# About this task
Filter the entries, keeping every line with the string "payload".

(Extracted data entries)
·····

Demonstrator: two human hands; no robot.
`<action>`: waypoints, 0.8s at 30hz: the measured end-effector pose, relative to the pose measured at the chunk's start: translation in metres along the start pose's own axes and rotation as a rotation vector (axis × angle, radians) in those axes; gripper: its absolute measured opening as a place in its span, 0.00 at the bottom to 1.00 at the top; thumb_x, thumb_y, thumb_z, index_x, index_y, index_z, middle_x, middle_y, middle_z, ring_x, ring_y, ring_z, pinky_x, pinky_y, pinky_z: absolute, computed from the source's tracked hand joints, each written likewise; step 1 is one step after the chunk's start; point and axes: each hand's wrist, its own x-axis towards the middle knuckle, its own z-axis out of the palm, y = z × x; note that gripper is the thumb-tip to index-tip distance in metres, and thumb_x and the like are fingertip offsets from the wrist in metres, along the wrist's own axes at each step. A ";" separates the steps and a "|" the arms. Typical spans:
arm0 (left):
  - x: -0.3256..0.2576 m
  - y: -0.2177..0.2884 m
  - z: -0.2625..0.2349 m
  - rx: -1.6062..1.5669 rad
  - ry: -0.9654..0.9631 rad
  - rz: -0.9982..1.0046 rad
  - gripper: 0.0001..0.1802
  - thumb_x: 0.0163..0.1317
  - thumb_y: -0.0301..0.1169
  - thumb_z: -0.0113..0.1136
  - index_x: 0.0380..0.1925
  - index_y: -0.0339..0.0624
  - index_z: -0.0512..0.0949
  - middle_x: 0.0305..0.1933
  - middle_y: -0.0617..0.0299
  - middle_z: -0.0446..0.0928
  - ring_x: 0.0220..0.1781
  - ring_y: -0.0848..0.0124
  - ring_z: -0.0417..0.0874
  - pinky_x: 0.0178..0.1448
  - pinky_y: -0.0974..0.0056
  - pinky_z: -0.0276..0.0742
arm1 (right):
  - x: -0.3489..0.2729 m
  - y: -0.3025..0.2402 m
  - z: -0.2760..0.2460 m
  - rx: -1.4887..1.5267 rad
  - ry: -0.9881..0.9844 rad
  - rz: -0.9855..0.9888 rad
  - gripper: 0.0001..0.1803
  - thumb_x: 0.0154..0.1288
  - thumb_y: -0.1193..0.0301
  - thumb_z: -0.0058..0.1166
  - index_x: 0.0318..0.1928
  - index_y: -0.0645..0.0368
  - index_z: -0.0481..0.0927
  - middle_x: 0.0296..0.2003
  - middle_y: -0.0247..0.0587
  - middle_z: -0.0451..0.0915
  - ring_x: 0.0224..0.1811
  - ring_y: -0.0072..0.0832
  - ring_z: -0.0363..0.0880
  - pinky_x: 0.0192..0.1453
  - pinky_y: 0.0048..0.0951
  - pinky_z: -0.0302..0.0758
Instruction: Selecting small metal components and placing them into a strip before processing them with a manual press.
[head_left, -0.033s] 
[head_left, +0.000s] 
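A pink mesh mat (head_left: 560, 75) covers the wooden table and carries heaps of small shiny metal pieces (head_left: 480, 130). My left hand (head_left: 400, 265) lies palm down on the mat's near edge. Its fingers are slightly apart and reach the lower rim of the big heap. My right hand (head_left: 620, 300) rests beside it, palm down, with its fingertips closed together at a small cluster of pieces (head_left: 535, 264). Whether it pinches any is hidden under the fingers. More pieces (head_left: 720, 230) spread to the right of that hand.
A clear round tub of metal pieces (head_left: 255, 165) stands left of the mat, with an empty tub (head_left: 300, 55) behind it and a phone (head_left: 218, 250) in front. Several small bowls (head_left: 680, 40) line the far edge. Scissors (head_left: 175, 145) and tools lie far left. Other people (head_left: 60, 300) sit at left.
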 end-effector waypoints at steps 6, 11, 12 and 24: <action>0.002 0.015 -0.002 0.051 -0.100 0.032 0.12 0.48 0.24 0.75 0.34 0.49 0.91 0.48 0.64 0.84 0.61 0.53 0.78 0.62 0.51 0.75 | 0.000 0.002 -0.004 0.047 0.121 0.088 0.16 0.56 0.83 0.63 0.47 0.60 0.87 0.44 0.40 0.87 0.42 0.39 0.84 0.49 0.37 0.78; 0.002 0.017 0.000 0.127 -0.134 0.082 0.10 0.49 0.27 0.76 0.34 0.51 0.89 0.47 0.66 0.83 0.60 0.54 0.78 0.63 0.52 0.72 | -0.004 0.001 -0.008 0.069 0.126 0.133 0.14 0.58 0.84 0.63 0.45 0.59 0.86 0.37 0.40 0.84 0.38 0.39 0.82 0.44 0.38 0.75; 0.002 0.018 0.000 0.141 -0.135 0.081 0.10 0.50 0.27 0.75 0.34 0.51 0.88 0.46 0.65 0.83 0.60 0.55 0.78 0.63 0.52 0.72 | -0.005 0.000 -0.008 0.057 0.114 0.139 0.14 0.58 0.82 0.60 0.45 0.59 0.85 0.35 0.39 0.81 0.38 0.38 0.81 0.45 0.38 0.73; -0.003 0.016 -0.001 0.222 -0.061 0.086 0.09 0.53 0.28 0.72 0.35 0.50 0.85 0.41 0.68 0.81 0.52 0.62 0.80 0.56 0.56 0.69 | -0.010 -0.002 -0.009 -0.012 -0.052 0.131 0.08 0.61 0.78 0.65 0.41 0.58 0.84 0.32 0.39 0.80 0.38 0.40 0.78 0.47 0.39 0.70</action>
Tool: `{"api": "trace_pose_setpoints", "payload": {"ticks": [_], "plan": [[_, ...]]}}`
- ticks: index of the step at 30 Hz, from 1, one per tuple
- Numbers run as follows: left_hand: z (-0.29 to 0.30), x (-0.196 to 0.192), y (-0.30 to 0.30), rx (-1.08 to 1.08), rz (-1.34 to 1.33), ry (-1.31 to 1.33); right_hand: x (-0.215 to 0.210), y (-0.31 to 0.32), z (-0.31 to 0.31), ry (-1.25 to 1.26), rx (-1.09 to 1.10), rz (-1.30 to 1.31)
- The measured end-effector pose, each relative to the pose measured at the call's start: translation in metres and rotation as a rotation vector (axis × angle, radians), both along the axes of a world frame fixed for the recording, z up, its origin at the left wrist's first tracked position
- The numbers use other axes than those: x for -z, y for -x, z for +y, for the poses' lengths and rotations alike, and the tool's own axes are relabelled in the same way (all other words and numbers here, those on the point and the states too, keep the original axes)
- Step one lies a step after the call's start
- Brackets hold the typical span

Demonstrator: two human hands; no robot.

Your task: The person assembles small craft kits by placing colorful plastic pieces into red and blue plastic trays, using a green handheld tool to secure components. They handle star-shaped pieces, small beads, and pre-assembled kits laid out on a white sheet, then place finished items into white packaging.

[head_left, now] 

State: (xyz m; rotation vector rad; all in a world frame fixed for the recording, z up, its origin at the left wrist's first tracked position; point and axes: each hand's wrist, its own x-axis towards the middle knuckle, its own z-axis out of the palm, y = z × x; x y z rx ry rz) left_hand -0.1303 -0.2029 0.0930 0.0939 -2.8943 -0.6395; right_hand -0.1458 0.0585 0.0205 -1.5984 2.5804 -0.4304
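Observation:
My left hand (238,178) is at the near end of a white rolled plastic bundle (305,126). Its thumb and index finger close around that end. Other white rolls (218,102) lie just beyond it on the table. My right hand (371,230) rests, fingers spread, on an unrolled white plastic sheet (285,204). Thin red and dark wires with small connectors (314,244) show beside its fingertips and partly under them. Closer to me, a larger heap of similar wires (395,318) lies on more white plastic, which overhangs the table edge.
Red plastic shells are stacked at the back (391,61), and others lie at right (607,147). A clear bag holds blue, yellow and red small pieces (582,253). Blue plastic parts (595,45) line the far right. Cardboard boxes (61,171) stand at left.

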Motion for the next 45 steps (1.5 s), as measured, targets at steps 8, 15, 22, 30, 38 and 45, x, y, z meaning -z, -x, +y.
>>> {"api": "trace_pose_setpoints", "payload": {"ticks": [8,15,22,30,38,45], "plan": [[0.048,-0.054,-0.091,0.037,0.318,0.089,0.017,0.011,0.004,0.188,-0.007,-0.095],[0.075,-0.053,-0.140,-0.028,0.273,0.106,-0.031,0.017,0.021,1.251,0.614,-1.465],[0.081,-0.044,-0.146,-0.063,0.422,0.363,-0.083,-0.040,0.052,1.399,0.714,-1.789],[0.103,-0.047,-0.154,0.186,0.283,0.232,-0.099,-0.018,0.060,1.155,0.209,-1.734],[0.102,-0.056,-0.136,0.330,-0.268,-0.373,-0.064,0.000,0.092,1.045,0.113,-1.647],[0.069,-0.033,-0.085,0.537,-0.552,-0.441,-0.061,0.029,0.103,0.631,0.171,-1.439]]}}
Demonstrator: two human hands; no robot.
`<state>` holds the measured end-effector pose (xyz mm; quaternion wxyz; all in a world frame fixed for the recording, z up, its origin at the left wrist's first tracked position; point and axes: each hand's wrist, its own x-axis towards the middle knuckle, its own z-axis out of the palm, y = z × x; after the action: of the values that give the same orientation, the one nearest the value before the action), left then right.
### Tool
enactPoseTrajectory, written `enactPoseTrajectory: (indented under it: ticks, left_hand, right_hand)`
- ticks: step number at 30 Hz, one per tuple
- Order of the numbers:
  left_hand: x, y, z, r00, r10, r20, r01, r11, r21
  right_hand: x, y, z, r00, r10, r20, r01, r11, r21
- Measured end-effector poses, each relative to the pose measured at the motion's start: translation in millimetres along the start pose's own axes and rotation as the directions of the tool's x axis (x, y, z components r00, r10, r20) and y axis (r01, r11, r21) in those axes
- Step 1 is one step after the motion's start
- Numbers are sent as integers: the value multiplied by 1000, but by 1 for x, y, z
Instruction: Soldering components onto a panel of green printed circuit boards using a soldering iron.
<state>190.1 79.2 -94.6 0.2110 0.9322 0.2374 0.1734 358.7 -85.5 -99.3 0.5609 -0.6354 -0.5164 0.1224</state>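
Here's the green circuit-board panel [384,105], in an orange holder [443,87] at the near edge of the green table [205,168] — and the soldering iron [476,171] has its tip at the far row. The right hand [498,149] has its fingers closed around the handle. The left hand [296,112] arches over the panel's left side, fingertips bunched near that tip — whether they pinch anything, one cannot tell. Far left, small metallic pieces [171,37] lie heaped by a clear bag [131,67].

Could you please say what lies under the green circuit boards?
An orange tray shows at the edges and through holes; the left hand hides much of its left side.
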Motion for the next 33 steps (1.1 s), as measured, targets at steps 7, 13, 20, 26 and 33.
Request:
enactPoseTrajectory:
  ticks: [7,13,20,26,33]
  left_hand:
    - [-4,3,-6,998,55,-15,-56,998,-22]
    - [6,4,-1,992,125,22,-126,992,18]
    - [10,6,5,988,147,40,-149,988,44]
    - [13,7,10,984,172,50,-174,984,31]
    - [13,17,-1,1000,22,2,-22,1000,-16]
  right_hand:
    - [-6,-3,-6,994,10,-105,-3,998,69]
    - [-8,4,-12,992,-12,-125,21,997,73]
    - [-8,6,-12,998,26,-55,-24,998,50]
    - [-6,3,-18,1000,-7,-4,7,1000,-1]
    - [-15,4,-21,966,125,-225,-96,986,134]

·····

# Exercise solution
Tool: `{"api": "trace_pose_setpoints", "payload": {"ticks": [_], "plan": [[_, ...]]}}`
>>> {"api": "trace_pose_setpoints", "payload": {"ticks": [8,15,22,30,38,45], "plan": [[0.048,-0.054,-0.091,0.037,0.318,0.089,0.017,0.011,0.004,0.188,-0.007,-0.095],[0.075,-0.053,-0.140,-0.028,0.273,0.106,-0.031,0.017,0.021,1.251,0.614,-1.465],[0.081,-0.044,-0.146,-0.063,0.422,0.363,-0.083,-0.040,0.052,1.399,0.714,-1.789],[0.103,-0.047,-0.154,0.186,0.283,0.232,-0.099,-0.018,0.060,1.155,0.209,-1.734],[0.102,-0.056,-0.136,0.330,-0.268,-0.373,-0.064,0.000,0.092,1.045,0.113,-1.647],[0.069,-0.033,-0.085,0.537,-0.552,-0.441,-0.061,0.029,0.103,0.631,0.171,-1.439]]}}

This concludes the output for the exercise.